I keep referring to civilization as alienating, and I think this is connected to our relationship to death. In my understanding, this all comes back to the way we use technology as a mediator between ourselves and creation. Civilization is built on one principle, foundational level of alienation and increases from there, primarily built on the alienation of humans from the rest of creation.
Agriculture alienates us from the spontaneous production of our landbase. City-dwellers supported by agriculture are further alienated. Instead of living off the work of our hands we rely on the work of people (who we don’t know) to provide us with creation’s fruit. Then, the wage system alienates us further. If we work for a corporation our work is owned and distributed by an abstract entity that we manufactured (I prefer to delineate between what God does, i.e. “create” something from nothing, and what we do, which is making things from creation, by calling it “manufacturing”).
The level of our alienation from God’s creation is evident in the way we meet our basic needs. We rely on technology we manufactured. If we need water, we turn on the tap. We rely on light produced by electricity.
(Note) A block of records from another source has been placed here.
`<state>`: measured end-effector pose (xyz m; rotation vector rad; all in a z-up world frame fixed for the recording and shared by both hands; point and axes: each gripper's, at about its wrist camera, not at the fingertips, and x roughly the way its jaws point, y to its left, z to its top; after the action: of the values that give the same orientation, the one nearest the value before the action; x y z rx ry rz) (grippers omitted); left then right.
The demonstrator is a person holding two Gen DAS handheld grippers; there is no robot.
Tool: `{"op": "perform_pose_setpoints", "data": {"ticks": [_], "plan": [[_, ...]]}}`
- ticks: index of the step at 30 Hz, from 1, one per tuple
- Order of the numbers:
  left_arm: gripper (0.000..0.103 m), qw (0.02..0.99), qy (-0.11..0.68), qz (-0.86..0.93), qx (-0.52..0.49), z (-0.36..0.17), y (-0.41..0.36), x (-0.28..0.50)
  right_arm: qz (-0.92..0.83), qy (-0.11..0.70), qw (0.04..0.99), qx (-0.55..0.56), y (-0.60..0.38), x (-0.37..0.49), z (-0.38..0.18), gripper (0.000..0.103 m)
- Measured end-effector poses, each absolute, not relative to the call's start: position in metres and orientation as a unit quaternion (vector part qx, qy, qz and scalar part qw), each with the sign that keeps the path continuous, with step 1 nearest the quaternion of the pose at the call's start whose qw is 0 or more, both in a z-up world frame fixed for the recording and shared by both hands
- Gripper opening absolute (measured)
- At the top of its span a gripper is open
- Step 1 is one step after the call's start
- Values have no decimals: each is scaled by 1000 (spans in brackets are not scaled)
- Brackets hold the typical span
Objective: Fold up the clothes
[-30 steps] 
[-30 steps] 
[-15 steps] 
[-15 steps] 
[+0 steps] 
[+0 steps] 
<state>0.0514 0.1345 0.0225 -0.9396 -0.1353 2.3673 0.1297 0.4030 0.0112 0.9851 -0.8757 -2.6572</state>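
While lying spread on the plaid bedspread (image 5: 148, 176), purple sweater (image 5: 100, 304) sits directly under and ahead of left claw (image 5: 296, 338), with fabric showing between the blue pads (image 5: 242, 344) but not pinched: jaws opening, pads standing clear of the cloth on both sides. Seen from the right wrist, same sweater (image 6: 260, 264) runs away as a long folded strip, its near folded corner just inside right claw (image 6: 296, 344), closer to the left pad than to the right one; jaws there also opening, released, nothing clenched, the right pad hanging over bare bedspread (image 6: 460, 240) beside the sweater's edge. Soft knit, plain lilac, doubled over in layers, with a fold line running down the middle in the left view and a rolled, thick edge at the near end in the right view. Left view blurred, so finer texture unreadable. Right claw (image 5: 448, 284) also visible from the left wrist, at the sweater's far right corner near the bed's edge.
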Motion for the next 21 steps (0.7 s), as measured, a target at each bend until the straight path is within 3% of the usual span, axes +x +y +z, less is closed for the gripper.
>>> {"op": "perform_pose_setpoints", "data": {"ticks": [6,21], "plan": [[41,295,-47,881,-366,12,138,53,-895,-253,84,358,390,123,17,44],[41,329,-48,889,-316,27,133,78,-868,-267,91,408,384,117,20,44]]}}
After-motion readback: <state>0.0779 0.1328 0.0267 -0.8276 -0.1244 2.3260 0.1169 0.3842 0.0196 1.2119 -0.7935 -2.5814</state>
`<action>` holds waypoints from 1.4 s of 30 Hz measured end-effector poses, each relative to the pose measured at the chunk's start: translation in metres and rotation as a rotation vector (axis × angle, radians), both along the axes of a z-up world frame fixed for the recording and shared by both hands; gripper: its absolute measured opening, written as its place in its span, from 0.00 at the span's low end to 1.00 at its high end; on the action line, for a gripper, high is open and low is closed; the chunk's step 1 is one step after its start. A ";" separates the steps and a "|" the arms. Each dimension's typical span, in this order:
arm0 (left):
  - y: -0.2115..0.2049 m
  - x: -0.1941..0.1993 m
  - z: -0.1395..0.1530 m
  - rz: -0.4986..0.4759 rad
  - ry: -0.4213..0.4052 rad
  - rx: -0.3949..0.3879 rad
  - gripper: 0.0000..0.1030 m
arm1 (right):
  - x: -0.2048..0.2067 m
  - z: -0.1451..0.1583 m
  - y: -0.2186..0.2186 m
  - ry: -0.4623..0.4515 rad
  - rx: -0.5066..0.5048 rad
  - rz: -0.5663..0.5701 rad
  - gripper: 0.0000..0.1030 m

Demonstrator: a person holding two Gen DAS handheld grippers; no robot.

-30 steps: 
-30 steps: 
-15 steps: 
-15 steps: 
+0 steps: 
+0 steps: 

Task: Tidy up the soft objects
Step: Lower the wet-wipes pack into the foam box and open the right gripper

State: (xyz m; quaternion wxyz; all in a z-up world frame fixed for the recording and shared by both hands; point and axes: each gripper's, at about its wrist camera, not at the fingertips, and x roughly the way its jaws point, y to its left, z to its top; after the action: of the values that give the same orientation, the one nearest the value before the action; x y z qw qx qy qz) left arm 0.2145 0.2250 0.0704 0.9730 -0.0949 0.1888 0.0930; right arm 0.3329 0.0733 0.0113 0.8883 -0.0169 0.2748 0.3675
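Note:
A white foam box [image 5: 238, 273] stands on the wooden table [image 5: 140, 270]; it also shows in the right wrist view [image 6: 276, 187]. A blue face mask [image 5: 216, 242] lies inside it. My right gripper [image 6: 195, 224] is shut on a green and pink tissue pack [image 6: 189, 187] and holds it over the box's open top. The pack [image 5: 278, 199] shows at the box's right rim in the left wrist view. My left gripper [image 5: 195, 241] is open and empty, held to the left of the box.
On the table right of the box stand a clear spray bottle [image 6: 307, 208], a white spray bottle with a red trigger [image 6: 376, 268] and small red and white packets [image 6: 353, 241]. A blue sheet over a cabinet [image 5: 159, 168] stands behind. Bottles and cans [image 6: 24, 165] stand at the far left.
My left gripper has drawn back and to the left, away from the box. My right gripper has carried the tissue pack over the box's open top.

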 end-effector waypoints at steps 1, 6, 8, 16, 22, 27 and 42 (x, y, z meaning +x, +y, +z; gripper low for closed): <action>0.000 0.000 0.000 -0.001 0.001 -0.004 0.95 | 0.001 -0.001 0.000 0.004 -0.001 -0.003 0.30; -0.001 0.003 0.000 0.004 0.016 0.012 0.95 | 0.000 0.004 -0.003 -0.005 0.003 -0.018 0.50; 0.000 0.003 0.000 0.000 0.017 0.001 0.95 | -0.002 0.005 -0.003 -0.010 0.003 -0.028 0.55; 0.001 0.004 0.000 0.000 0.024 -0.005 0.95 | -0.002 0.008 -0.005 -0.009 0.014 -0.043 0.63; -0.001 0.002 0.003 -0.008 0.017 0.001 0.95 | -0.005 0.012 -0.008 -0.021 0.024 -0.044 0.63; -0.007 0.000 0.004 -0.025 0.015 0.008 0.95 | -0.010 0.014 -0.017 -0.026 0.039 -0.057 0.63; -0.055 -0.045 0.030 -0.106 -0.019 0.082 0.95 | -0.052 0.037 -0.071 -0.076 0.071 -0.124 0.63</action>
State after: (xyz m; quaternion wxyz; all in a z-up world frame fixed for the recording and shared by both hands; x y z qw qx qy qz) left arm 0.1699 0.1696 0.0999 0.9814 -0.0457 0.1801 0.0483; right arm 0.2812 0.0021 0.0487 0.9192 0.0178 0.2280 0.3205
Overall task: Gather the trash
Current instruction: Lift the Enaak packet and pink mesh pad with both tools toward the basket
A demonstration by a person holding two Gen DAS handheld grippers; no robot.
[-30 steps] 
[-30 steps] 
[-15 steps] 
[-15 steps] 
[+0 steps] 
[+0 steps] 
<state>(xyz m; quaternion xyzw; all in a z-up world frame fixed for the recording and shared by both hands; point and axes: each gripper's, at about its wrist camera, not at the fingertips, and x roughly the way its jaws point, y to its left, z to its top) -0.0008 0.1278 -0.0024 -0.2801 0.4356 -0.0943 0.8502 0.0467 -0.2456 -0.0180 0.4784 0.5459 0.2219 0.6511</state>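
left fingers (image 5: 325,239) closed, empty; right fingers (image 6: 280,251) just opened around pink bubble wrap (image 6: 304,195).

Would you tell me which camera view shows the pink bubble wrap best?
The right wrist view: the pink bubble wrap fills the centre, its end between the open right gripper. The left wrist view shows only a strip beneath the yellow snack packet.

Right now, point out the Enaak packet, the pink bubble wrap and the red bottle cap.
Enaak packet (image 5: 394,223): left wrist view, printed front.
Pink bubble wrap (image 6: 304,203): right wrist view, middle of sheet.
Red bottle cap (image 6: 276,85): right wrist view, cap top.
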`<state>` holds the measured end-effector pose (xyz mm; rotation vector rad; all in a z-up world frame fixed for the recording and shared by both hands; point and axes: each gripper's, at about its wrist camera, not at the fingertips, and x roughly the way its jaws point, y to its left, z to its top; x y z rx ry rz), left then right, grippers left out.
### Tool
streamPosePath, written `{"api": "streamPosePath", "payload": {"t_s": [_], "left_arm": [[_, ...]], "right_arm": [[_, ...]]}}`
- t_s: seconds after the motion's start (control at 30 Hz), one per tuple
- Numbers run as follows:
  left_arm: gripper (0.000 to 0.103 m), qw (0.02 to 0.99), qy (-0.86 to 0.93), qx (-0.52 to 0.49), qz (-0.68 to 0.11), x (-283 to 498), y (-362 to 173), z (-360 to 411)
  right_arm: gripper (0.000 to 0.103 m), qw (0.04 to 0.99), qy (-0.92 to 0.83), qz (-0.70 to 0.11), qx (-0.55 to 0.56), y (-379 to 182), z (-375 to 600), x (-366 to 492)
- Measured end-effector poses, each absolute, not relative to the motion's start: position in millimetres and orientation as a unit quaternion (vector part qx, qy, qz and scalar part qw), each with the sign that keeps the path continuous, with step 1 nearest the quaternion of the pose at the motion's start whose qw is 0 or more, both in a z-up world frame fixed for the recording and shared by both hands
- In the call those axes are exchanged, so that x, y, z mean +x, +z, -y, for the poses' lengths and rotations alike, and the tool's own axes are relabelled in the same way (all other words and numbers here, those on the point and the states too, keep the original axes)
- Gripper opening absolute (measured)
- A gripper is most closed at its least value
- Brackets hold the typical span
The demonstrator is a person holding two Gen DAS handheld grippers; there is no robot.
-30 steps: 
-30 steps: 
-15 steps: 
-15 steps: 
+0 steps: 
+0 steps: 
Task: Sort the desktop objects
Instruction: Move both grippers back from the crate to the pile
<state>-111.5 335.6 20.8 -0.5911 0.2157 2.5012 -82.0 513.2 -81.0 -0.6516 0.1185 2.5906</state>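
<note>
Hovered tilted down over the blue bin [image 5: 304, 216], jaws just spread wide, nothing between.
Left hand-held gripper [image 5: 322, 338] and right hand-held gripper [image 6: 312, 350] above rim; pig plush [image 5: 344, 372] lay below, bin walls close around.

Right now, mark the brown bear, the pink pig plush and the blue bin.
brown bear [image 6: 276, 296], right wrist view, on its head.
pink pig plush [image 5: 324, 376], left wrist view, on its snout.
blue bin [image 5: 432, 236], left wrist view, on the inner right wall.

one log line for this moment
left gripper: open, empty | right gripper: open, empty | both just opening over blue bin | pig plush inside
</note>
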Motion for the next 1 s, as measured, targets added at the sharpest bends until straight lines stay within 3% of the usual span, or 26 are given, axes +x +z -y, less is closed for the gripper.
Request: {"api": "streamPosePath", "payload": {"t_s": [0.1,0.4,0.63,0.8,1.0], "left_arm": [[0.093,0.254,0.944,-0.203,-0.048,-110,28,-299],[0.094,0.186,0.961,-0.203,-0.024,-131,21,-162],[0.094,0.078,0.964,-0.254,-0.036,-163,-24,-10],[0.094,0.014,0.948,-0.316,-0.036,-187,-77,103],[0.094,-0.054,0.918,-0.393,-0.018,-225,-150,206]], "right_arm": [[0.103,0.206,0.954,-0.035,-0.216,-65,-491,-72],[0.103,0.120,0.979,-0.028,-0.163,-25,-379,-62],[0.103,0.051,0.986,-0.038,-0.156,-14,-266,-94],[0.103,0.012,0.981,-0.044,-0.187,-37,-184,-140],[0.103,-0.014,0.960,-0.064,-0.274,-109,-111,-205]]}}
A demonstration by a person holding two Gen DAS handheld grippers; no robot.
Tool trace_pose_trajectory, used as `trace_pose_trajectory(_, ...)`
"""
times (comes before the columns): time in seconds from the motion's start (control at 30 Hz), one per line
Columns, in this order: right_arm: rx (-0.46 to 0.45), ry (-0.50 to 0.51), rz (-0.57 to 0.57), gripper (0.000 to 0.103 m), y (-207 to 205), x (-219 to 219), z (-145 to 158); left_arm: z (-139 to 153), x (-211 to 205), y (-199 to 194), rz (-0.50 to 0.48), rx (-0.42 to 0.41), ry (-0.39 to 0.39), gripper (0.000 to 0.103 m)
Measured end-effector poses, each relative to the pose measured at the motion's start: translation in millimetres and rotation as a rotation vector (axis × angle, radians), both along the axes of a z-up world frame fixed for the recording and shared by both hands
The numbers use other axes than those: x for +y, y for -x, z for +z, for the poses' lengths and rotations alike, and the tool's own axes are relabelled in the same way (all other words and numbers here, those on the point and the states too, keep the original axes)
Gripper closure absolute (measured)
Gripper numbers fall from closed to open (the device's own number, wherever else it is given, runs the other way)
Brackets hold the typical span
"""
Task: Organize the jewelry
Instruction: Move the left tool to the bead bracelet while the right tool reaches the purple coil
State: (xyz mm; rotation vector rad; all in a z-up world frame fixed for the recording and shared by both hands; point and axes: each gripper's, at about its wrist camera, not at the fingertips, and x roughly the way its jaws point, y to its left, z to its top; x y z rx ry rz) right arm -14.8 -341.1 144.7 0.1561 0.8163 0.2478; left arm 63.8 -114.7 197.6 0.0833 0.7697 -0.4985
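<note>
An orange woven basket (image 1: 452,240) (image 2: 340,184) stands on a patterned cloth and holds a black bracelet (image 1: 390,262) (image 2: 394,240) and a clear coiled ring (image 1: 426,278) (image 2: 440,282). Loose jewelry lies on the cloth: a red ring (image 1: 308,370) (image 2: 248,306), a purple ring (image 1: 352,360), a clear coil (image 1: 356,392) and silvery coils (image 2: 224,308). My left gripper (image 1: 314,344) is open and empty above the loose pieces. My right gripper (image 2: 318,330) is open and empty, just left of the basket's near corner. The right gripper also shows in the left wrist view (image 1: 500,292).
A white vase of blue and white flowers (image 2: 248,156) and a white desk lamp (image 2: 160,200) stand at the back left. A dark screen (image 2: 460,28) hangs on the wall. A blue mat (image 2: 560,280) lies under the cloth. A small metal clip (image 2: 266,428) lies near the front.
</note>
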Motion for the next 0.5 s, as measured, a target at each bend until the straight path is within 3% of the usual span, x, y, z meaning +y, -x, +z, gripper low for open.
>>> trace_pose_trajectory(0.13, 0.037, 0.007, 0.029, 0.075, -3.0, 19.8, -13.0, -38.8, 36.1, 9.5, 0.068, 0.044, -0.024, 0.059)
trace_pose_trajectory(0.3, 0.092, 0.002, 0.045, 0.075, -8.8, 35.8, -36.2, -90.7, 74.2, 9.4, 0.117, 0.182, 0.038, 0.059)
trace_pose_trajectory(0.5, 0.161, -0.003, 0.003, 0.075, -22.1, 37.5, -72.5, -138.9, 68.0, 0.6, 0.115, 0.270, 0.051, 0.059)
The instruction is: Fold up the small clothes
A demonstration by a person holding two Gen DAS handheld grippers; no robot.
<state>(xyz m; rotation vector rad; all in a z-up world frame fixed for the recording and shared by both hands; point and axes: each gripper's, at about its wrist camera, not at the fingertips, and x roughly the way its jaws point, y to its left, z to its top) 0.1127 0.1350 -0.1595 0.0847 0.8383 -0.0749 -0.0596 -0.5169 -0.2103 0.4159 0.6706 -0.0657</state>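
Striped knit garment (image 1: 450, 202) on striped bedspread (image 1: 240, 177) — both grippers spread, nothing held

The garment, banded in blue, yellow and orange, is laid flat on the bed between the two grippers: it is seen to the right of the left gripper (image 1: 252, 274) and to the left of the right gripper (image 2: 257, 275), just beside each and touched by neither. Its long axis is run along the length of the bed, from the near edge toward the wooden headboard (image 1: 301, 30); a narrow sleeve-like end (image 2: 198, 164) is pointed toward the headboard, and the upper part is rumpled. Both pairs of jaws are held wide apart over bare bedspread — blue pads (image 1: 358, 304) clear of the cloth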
Our dependence on the landbase is not any less than it ever was, but our relationship with it is less intimate, and consequently we don’t relate to it in a healthy way. We pollute and waste the God-given water we need to drink, relying on the things we make to provide for us, and our technological ingenuity to save us.
Education, eating, drinking, the fruits of our labor, relationships we have within society, all of this things are mediated by civilization (or technology and cultural forms that arose in and supports a civilized context). Death should be included in this list. Wendell Berry’s short story Fidelity illustrates this well, when a young man takes his father from a local hospital so he could peacefully die in their family’s woods. This is followed by a state investigation of the “kidnapping.”
At the end of this story, the small town’s lawyer is approached by the state investigator for information. The lawyer refuses to comply and questions the state’s and the officer’s right to involve themselves in the situation. He says that people belong to each other, and to the land and the people they’ve come from. He says that they don’t belong to the hospital, or the state; that they aren’t the property of any organization. But we have made ourselves the property of organizations.
We’ve sold ourselves to corporations, and we’ve put our children and elderly and dying under the stewardship of schools and nursing homes and hospitals. We’ve done this because civilization requires it of us. It demands our service, mediates our relationships, and squanders our resources. This is the primary problem I have with civilization, it’s a complex form of idolatry that we’ve ensnared ourselves in. As a result, I hope that we can be challenged to resist our culture’s love-affair with progress, technology, and “development.” If we are going to move towards and embody Shalom, we need develop new eyes and values that will look for ways to challenge this system of death and domination.